7.3. Recomendações Gerais
a) Criação de um Grupo de Trabalho que terá a função de monitoramento e acompanhamento dos casos visitados pela Relatoria. Este Grupo será formado pelos integrantes da organização dessa missão e também pelo Ministério Público Estadual e pelo Grupo de Mediação e Prevenção de Conflitos Fundiários do Poder Judiciário, como ouvinte.
b) Ações de denúncias perante o Conselho Regional do Serviço Social, indicando as ações das assistentes sociais que estão envolvidas nas ações de despejo e intimidação, para que estas sejam fiscalizadas. No caso de denúncias concretas envolvendo a identificação dos(as) assistentes sociais pode ser requerido a abertura de processo administrativo naquele órgão contra estas pessoas.
iii.
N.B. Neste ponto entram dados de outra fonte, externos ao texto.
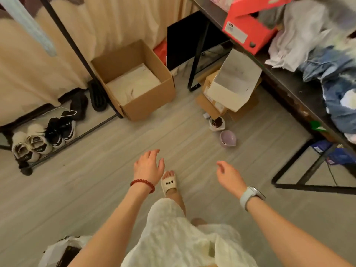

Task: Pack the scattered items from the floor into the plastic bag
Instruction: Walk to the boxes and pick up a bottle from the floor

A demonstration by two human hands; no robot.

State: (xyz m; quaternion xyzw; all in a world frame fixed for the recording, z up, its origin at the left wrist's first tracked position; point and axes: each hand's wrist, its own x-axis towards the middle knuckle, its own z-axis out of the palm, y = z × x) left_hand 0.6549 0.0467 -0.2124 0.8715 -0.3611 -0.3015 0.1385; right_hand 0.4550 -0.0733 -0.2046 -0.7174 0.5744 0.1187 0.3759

Ações de denúncias junto ao Conselho Tutelar, tendo em vista os casos que envolvem o risco à vida de crianças e adolescentes envolvidos nas situações relacionadas às grandes obras de intervenção urbana e às ações de despejo.
iv. Envio de propostas de resoluções aos Conselhos de Habitação e aos Conselhos das Cidades (estadual e municipais, onde existirem), indicando a propositura de ações coletivas, a solicitação de informações complementares, a requisição de audiência com as autoridades e a indicação de soluções para os acasos apresentados.
Também foi proposta a criação de uma rede com famílias atingidas de todas as comunidades, a fim de reforçar o elo entre as comunidades e a resistência das famílias. Os moradores chegaram a sugerir, para o início de 2010, um dia de mobilização unificada, com ações simultâneas em todas as áreas, para denunciar o impacto dos projetos nas periferias.